Lawmakers are moving to dismantle a decade of administrative overreach that bypassed Congress to expand Medicaid through executive waivers and creative accounting.
The fundamental principle of the American republic is that the power of the purse belongs exclusively to the people’s representatives in Congress. However, a series of investigative reports and legislative audits suggest that for years, the executive branch has treated this constitutional mandate as a mere suggestion. Recent findings from RealClearInvestigations and other watchdog groups indicate that the Department of Health and Human Services (HHS) effectively doubled Medicaid home- and community-based services spending—amounting to tens of billions of dollars over a decade—by routing unapproved initiatives through state agencies after Congress explicitly rejected the Build Back Better proposal in 2021.

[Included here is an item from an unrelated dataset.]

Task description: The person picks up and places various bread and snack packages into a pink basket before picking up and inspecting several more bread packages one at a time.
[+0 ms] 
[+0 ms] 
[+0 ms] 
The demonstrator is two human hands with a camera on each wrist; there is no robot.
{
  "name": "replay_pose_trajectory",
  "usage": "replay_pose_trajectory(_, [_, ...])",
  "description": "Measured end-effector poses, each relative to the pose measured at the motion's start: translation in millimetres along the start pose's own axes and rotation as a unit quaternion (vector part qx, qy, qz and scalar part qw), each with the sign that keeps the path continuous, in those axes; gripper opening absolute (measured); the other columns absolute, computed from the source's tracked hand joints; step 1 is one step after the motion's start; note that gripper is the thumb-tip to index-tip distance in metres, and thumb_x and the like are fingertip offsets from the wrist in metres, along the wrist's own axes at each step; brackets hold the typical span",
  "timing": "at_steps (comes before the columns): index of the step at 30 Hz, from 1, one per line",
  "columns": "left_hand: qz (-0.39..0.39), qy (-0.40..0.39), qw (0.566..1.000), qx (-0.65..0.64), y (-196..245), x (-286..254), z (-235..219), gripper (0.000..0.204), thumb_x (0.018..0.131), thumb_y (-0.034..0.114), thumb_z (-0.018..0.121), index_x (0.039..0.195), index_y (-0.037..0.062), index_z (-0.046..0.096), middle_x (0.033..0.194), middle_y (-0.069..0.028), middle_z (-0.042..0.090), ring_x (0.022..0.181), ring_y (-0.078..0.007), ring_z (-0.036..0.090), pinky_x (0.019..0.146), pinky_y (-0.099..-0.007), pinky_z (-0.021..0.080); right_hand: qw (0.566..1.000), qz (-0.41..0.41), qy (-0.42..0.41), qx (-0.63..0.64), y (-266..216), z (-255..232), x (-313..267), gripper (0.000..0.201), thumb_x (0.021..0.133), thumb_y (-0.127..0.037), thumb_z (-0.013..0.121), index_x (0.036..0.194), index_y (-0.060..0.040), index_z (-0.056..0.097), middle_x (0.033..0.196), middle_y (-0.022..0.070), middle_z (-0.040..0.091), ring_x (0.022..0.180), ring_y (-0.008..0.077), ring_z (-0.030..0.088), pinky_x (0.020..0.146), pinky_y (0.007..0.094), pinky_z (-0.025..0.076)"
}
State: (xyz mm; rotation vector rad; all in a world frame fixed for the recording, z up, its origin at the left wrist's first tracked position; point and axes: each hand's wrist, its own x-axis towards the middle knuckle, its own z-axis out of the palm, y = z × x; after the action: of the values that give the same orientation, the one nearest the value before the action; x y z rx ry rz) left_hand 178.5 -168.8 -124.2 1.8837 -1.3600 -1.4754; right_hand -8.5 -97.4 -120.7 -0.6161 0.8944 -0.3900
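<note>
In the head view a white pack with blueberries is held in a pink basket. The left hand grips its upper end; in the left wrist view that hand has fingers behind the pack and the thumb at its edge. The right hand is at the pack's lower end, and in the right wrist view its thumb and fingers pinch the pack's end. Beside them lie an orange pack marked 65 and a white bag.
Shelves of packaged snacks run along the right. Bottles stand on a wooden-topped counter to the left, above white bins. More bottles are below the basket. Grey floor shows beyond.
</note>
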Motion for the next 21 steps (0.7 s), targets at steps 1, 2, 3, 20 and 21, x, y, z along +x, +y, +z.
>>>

This administrative maneuver was executed through the aggressive use of Section 1115 waivers. By utilizing administrative guidance rather than legislative statute, the Centers for Medicare and Medicaid Services (CMS) greenlit state-level expansions while labeling the costs as “budget neutral.” Critics argue this was a sophisticated accounting fiction, as Congress never enacted the corresponding federal appropriations required to sustain such growth. This pattern of behavior mirrors the earlier SNAP “Thrifty Food Plan” episode, where executive agencies unilaterally increased entitlement spending, raising serious concerns regarding the separation of powers and the Anti-Deficiency Act.
The era of unchecked administrative expansion is now meeting a formidable legislative wall. The 2025 reconciliation law, titled the “One Big Beautiful Bill Act” (HR1), has formally written strict Medicaid Section 1115 “budget neutrality” requirements into federal statute. By shifting what was once a negotiable and often opaque CMS policy into binding law, Congress has significantly constrained the ability of HHS to approve expansionary waivers that lack a clear, legislated funding source. This statutory change serves as a vital check against the “policy by memo” culture that has dominated the federal health bureaucracy.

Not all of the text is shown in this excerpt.